Liasis

Uit Wikipedia, de vrije encyclopedie
Liasis
Liasis mackloti savuensis in de Columbus Zoo and Aquarium.
Taxonomische indeling
Rijk:Animalia (Dieren)
Stam:Chordata (Chordadieren)
Klasse:Reptilia (Reptielen)
Orde:Squamata (Schubreptielen)
Onderorde:Serpentes (Slangen)
Superfamilie:Pythonoidea
Familie:Pythonidae (Pythons)
Geslacht
Liasis
Gray, 1842
Afbeeldingen op Wikimedia Commons Wikimedia Commons
Liasis op Wikispecies Wikispecies
Portaal  Portaalicoon   Biologie
Herpetologie

Liasis is een geslacht van slangen uit de familie pythons (Pythonidae).

Naam en indeling[bewerken | brontekst bewerken]

De wetenschappelijke naam van de groep werd voor het eerst voorgesteld door John Edward Gray in 1842. Er zijn tegenwoordig vier soorten, de soort Liasis papuanus werd lange tijd tot het monotypische geslacht Apodora gerekend.[1]

Er is ook een uitgestorven soort uit het Plioceen bekend; Liasis dubudingala.[2]

Soorten[bewerken | brontekst bewerken]

Het geslacht omvat de volgende soorten, met de auteur en het verspreidingsgebied.

Naam Auteur Verspreidingsgebied
Bruine waterpython
(Liasis fuscus)
Peters, 1873 Australië (Noordelijk Territorium, Queensland, West-Australië), Papoea-Nieuw-Guinea
Liasis mackloti Duméril & Bibron, 1844 Noordelijk Australië, Indonesië, Oost-Timor, Papoea-Nieuw-Guinea
Olijfpython
(Liasis olivaceus)
Gray, 1842 Australië (Noordelijk Territorium, Queensland, West-Australië)
Liasis papuanus Peters & Doria, 1878 Indonesië, Nieuw-Guinea

Uiterlijke kenmerken[bewerken | brontekst bewerken]

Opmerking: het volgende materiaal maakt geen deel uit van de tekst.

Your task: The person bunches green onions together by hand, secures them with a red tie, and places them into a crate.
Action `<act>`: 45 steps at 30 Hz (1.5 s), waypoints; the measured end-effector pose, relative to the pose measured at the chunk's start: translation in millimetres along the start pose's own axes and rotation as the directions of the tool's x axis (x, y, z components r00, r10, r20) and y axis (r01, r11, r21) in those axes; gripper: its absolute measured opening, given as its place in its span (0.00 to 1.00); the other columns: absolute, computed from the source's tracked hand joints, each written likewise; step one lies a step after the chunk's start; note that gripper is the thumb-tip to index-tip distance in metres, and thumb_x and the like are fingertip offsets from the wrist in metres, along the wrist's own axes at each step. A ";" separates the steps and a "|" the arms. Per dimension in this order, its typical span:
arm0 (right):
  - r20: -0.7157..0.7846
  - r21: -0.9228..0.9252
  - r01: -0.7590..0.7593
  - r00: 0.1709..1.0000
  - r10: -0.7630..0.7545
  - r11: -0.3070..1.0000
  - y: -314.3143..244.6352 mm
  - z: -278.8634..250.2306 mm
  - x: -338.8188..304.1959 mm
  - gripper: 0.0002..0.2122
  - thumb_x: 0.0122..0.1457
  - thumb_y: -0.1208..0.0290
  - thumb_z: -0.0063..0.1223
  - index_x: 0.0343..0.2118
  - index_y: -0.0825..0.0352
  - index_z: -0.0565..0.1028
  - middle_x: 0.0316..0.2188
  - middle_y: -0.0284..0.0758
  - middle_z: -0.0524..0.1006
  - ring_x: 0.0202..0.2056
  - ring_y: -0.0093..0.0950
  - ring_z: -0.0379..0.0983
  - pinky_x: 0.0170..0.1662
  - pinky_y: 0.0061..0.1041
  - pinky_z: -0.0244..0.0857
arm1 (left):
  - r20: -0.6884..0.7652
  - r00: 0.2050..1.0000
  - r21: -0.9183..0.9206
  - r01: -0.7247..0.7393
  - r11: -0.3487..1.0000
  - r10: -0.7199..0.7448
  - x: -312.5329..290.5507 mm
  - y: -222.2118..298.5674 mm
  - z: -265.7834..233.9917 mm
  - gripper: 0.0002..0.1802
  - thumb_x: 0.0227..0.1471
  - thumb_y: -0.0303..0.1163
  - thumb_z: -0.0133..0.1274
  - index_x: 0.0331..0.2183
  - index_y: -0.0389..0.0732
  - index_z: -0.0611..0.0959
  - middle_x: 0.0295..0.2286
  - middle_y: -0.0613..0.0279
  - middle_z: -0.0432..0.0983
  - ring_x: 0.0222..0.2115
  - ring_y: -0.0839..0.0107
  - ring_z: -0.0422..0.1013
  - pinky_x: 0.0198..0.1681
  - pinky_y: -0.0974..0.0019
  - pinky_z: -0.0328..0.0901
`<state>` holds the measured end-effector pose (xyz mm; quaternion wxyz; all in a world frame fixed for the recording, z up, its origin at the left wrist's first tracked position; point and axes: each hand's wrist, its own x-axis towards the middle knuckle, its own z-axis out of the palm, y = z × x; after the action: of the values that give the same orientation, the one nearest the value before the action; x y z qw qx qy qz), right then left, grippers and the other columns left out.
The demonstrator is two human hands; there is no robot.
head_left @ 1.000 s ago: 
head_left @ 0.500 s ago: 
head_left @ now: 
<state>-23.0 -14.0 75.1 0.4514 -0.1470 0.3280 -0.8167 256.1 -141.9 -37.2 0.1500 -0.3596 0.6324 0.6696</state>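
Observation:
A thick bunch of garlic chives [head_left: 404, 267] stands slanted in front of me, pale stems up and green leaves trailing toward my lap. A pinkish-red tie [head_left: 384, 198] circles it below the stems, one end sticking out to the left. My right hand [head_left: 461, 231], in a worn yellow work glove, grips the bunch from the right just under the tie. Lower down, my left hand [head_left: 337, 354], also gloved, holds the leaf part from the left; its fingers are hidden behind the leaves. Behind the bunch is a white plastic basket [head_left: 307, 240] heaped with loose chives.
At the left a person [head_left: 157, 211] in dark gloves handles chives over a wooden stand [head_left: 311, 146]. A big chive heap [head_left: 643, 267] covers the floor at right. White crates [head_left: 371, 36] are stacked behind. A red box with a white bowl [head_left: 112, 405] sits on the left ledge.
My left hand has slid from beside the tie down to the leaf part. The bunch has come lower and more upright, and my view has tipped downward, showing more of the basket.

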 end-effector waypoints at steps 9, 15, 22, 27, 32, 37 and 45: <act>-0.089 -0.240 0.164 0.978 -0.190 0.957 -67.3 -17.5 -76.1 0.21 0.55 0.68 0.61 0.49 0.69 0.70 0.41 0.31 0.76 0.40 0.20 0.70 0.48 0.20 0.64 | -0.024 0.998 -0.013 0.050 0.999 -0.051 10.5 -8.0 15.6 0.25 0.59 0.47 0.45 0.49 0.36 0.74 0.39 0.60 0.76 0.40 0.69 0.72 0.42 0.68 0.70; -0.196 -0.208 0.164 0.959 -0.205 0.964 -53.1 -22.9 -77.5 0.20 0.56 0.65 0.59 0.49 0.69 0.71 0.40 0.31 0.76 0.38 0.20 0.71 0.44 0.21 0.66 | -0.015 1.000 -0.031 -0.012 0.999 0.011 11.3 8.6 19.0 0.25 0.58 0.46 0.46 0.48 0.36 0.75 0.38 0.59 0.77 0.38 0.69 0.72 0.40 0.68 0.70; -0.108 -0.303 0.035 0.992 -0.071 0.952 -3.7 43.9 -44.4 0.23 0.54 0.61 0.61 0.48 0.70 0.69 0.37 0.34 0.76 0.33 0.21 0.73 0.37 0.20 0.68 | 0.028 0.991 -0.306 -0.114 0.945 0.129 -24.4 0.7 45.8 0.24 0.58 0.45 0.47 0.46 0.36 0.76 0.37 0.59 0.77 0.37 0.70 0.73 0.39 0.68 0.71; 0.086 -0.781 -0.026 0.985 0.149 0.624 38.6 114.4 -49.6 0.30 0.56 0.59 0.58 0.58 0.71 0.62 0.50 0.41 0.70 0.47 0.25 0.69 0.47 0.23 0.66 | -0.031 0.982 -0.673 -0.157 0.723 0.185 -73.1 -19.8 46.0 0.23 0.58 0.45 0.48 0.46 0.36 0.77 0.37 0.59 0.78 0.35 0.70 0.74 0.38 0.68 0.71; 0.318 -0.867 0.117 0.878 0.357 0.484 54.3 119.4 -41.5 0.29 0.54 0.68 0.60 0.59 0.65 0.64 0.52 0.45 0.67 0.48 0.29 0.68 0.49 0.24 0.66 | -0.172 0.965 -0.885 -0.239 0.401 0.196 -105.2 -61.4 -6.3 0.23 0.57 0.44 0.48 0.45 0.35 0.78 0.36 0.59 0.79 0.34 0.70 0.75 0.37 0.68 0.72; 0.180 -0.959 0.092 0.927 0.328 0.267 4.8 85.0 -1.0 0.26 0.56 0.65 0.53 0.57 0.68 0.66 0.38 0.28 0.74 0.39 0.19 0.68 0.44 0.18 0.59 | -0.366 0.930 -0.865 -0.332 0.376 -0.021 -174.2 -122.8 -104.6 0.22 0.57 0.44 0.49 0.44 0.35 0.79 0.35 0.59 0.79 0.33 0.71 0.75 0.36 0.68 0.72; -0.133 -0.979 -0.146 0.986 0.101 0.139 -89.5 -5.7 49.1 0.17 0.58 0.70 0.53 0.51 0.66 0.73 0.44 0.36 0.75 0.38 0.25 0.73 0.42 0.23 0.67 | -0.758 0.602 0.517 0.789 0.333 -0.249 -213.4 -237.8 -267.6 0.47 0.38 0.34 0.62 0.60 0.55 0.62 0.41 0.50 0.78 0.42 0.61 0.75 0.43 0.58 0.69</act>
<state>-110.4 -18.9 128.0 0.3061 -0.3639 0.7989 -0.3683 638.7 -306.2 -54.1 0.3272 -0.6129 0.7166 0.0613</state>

Jonge olijfpython (Liasis olivaceus), in gevangenschap.

De maximale lichaamslengte bedraagt ongeveer 2,5 meter. De lichaamskleur is meestal bruin, de onderzijde is lichter. Op de kop zijn warmtegevoelige zintuigen aanwezig zoals bij veel andere pythons voorkomt.[3]

Levenswijze[bewerken | brontekst bewerken]

De pythons zijn bodembewonend hoewel ze soms in bomen kunnen worden aangetroffen. Van de bruine waterpython (Liasis fuscus) is bekend dat regelmatig het water wordt betreden. Op het menu staan voornamelijk zoogdieren, soms worden grotere prooien gegrepen zoals kleine kangoeroes. Juvenielen eten ook wel hagedissen en soms jonge krokodillen.[3]

Verspreiding en habitat[bewerken | brontekst bewerken]

Alle soorten komen voor in delen van Australië en Indonesië, Nieuw-Guinea, Oost-Timor en Papoea-Nieuw-Guinea.[1] De habitat bestaat voornamelijk uit vochtige tropische en subtropische laaglandbossen.[4]

Beschermingsstatus[bewerken | brontekst bewerken]

Door de internationale natuurbeschermingsorganisatie IUCN is aan twee soorten een beschermingsstatus toegewezen. Beide soorten worden beschouwd als 'veilig' (Least Concern of LC).[4]